Help Your Child Buy Their First Home with Equity Release

With the rise in property prices across the UK, high living costs, and stricter lending criteria, it is becoming increasingly common for first-time buyers to require some financial support from their parents to be able to purchase their first home.

If you’re a parent asking, “how can I help my daughter or son buy a house?” or “What’s the best way I can help my children with a mortgage deposit?” – we’ve got the answers.

In truth, there are a variety of different ways in which a parent can help support their child in the purchase of their first home, with one of the most effective methods being equity release.

In this article, we dive into all the challenges young buyers are facing today, traditional and modern solutions for parental support, how equity release works, and the key considerations you need to know. Let’s jump in.

 

The Challenge of Getting on the Property Ladder Today

It’s no secret – today’s property market is tough for first-time buyers. With the amalgamation of increased property prices, high living costs, and competitive demand, it has become increasingly difficult to save for a sizable deposit.

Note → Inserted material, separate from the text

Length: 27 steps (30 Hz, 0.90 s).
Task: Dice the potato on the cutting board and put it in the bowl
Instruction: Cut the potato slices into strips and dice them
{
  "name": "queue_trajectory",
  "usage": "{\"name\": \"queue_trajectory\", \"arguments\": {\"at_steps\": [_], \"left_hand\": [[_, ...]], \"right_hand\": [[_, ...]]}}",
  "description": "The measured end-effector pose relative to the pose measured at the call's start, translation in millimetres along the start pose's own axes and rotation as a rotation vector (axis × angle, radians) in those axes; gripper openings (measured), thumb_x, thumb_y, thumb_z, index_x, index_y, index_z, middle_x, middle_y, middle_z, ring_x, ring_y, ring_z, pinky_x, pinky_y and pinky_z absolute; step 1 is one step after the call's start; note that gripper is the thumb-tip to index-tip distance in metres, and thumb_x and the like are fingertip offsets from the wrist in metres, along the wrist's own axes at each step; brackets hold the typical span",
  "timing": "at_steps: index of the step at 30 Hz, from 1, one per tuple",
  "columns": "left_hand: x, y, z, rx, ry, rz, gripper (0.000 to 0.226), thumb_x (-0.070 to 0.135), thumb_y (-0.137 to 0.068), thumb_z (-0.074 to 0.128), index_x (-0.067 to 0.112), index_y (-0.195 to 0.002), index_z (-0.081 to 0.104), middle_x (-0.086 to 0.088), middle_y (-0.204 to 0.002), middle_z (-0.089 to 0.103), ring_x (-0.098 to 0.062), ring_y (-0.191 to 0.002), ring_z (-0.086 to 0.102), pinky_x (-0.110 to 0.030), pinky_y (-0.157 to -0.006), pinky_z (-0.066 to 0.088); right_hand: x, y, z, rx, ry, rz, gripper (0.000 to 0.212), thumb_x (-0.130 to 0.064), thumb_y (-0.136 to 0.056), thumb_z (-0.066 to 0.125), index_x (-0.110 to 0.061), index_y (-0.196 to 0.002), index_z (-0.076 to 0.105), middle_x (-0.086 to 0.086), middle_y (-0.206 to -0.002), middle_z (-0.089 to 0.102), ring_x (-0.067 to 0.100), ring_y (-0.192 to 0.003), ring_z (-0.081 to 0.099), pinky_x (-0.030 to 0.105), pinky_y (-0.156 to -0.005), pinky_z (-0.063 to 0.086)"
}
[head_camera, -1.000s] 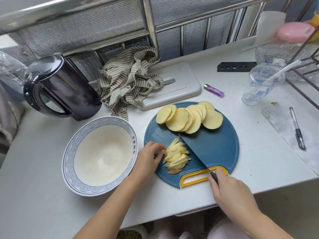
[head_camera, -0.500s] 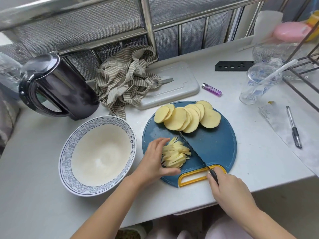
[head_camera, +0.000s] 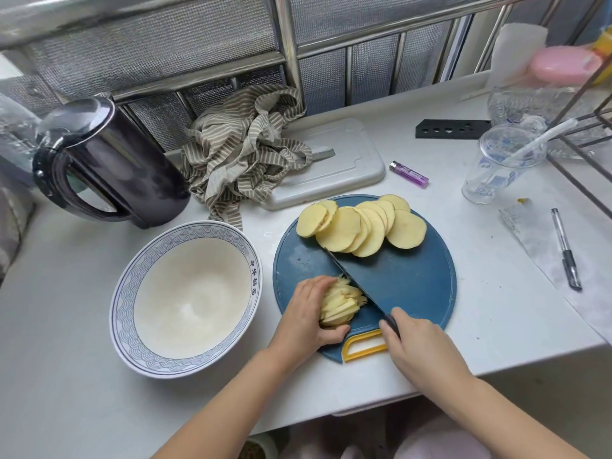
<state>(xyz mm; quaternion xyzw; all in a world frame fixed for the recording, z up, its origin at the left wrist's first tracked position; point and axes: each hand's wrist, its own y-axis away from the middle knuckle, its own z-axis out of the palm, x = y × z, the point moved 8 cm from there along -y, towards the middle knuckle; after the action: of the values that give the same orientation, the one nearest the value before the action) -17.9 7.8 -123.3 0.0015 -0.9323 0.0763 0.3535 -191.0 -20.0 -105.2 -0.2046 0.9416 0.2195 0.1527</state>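
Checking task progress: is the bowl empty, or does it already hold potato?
Empty. The bowl shows only its bare white inside; potato strips and slices lie on the cutting board.

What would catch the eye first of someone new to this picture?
The round blue cutting board at the centre, with pale potato slices fanned along its far edge. Nearer, the left hand holds a pile of potato strips while the right hand grips a knife beside them. A big empty patterned bowl stands left of the board.
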Motion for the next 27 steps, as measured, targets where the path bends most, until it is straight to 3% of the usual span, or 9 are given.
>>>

In addition, lenders are becoming more cautious, imposing stricter credit requirements and demanding clear proof of affordability. All of which has made obtaining mortgage help from parents an increasingly important resource for bridging the gap for first-time buyers.

For parents who are financially secure and who have perhaps already paid off most of their mortgage, a popular option is to release equity to buy another property, or to provide a deposit for their child’s property.

Equity release is a unique mortgage product that can open doors for families to support first-time buyers, without the need to sell or move out of their home.

While the act of parents releasing equity to help their children is becoming more popular as an efficient, flexible, and tax-efficient way to assist younger generations, it is important that you understand both the hurdles that first-time buyers can expect to face and how equity release works.

Releasing equity to help children is becoming an increasingly popular, flexible, and tax-efficient way for parents to support the next generation. However, it’s important to understand both the challenges first-time buyers face and how equity release works.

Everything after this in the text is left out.